*The data*:

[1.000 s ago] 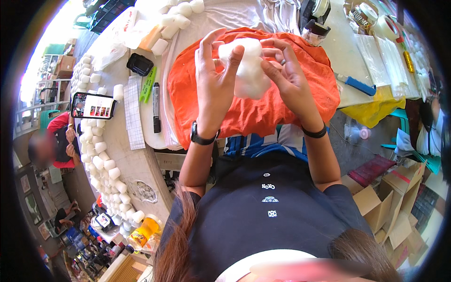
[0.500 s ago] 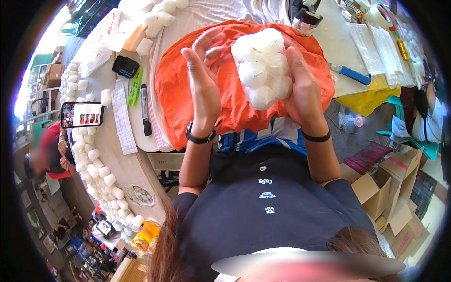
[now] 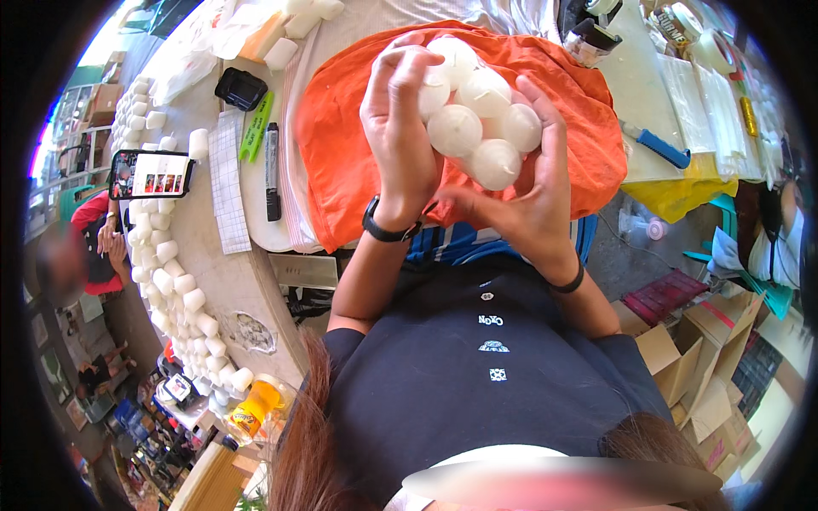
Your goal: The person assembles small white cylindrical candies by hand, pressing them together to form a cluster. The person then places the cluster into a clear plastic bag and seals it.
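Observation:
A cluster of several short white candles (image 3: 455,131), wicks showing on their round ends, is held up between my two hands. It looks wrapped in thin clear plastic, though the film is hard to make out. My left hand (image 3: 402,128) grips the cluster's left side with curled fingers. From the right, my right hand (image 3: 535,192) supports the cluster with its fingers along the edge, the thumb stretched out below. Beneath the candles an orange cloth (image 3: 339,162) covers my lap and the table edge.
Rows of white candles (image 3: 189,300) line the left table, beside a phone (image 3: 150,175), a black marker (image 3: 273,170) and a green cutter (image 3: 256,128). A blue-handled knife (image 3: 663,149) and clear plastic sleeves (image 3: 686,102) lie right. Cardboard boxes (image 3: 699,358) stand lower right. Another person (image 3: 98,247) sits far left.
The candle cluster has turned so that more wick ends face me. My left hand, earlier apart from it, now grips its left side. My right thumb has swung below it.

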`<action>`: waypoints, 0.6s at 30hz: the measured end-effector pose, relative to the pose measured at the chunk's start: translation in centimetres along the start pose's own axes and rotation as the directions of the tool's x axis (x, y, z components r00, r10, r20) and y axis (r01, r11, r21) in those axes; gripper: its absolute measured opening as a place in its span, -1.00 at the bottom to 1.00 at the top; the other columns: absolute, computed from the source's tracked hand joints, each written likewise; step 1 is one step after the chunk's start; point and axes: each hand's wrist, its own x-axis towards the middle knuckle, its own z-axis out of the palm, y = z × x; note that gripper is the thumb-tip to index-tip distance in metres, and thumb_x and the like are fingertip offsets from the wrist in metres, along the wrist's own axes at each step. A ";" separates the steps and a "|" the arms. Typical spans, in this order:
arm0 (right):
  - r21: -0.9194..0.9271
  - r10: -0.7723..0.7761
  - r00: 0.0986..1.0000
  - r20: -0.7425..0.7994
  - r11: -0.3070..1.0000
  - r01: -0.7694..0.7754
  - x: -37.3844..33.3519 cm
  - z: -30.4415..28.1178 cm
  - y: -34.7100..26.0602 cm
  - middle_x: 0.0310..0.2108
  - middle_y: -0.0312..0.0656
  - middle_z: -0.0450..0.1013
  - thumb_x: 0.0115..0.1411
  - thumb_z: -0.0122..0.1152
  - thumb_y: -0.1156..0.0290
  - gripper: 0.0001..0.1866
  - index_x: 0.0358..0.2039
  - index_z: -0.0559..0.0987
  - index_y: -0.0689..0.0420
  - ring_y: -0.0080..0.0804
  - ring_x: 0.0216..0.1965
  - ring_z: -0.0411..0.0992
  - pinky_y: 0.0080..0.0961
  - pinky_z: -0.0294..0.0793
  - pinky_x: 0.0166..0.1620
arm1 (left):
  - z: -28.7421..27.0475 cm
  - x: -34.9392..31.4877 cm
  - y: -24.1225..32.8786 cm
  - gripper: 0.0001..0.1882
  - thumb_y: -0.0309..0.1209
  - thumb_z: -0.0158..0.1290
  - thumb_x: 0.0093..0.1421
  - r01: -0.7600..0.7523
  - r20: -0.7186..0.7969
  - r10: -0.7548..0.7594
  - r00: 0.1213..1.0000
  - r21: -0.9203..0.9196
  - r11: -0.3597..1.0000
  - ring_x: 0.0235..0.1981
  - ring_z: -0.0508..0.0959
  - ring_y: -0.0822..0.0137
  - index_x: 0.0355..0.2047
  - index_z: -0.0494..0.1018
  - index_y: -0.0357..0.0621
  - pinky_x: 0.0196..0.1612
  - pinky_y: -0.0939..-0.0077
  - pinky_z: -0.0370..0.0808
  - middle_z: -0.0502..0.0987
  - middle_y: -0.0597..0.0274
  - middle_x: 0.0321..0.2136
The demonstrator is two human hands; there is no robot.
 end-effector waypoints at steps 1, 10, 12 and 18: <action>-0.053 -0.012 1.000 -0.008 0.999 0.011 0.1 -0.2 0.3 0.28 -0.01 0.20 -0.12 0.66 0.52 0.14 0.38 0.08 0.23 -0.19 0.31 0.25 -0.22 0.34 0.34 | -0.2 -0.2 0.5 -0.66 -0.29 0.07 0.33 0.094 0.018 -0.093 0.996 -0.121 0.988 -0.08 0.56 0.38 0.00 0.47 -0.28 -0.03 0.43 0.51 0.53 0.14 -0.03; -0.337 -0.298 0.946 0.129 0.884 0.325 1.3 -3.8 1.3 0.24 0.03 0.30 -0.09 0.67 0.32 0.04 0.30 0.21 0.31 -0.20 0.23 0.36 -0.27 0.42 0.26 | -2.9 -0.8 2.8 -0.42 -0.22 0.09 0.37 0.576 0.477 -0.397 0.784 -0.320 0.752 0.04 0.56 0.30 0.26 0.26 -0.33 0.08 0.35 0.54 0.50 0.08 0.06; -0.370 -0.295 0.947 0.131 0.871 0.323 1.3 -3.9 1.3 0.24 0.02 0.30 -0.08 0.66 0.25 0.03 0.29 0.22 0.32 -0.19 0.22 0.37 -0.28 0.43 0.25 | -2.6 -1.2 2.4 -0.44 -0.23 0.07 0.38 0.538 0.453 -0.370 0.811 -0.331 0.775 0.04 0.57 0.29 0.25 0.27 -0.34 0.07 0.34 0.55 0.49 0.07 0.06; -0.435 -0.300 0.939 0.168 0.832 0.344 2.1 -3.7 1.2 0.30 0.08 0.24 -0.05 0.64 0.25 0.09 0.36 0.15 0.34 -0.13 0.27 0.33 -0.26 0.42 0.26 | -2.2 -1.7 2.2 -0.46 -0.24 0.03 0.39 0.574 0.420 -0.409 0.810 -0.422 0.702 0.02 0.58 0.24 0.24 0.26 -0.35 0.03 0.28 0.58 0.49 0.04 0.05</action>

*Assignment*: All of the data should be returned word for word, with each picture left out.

*Answer for the task*:
[1.000 s ago] 
[0.500 s ago] 
[now] 
Your goal: The person assembles small white cylindrical candies by hand, pressing them together to form a cluster. The person then places the cluster into a clear plastic bag and seals it.
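Observation:
A cluster of several short white candles (image 3: 455,131), wicks showing on their round ends, is held up between my two hands. It looks wrapped in thin clear plastic, though the film is hard to make out. My left hand (image 3: 402,128) grips the cluster's left side with curled fingers. From the right, my right hand (image 3: 535,192) supports the cluster with its fingers along the edge, the thumb stretched out below. Beneath the candles an orange cloth (image 3: 339,162) covers my lap and the table edge.
Rows of white candles (image 3: 189,300) line the left table, beside a phone (image 3: 150,175), a black marker (image 3: 273,170) and a green cutter (image 3: 256,128). A blue-handled knife (image 3: 663,149) and clear plastic sleeves (image 3: 686,102) lie right. Cardboard boxes (image 3: 699,358) stand lower right. Another person (image 3: 98,247) sits far left.
The candle cluster has turned so that more wick ends face me. My left hand, earlier apart from it, now grips its left side. My right thumb has swung below it.
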
`<action>`: waypoints, 0.6s at 30hz: the measured end-effector pose, relative to the pose measured at the chunk's start: translation in centimetres along the start pose's own axes and rotation as the directions of the tool's x axis (x, y, z components r00, r10, r20) and y axis (r01, r11, r21) in those axes; gripper: its absolute measured opening as a place in its span, -1.00 at the bottom to 1.00 at the top; the other columns: absolute, computed from the source's tracked hand joints, each written likewise; step 1 is one step after the chunk's start; point and axes: each hand's wrist, its own x-axis towards the middle knuckle, its own z-axis out of the palm, y = z × x; note that gripper is the thumb-tip to index-tip distance in metres, and thumb_x and the like are fingertip offsets from the wrist in metres, along the wrist's own axes at each step. A ";" separates the steps and a "|" the arms. Typical spans, in this order:
arm0 (right):
  - r21: -0.9194..0.9271
  - r10: -0.7723..0.7761
  - r00: 0.0986..1.0000
  - r20: -0.7425..0.7994
  - r11: -0.3070..1.0000
  - r01: -0.7694..0.7754
  - x: -37.3844..33.3519 cm
  - z: -30.4415..28.1178 cm
  - y: -34.7100..26.0602 cm
  - middle_x: 0.0310..0.2108
  - middle_y: -0.0312..0.0656
  - middle_z: -0.0450..0.1013
  - thumb_x: 0.0115..0.1411
  - thumb_z: -0.0122..0.1152
  - thumb_y: -0.1156..0.0290
  - gripper: 0.0001..0.1866
  - index_x: 0.0358..0.2039
  - index_z: -0.0559..0.0987
  - index_y: -0.0689..0.0420
  - ring_y: -0.0080..0.0804
  - ring_x: 0.0216..0.1965
  - ring_z: -0.0411..0.0992
  - pinky_y: 0.0080..0.0961
  - pinky_z: -0.0294..0.0793
  - pinky_x: 0.0166..0.1620
arm1 (left):
  - z: -28.7421..27.0475 cm
  - x: -34.9392..31.4877 cm
  - y: -24.1225..32.8786 cm
  - gripper: 0.0001..0.1882
  - thumb_y: -0.0309..0.1209
  - thumb_z: -0.0158..0.1290
  - thumb_x: 0.0093..0.1421
  - r01: -0.7600..0.7523
  - r20: -0.7186..0.7969
  - r10: -0.7548..0.7594
  - r00: 0.1213..1.0000
  - r21: -0.9203..0.9196
  - r11: -0.3597..1.0000
  - ring_x: 0.0235..0.1981
  - ring_z: -0.0508..0.0959
  - ring_y: -0.0822..0.0137
  - index_x: 0.0355..0.2047
  - index_z: -0.0494..0.1018
  - index_y: -0.0357..0.0621
  - pinky_x: 0.0196..0.1612
  - pinky_y: -0.0939..-0.0077
  - pinky_z: -0.0370..0.0808
  - middle_z: -0.0502..0.0987
  - middle_y: -0.0597..0.0274
  - middle_x: 0.0321..0.2136
The demonstrator is two human hands; there is no robot.
 end-effector waypoints at steps 1, 10, 12 and 18: <action>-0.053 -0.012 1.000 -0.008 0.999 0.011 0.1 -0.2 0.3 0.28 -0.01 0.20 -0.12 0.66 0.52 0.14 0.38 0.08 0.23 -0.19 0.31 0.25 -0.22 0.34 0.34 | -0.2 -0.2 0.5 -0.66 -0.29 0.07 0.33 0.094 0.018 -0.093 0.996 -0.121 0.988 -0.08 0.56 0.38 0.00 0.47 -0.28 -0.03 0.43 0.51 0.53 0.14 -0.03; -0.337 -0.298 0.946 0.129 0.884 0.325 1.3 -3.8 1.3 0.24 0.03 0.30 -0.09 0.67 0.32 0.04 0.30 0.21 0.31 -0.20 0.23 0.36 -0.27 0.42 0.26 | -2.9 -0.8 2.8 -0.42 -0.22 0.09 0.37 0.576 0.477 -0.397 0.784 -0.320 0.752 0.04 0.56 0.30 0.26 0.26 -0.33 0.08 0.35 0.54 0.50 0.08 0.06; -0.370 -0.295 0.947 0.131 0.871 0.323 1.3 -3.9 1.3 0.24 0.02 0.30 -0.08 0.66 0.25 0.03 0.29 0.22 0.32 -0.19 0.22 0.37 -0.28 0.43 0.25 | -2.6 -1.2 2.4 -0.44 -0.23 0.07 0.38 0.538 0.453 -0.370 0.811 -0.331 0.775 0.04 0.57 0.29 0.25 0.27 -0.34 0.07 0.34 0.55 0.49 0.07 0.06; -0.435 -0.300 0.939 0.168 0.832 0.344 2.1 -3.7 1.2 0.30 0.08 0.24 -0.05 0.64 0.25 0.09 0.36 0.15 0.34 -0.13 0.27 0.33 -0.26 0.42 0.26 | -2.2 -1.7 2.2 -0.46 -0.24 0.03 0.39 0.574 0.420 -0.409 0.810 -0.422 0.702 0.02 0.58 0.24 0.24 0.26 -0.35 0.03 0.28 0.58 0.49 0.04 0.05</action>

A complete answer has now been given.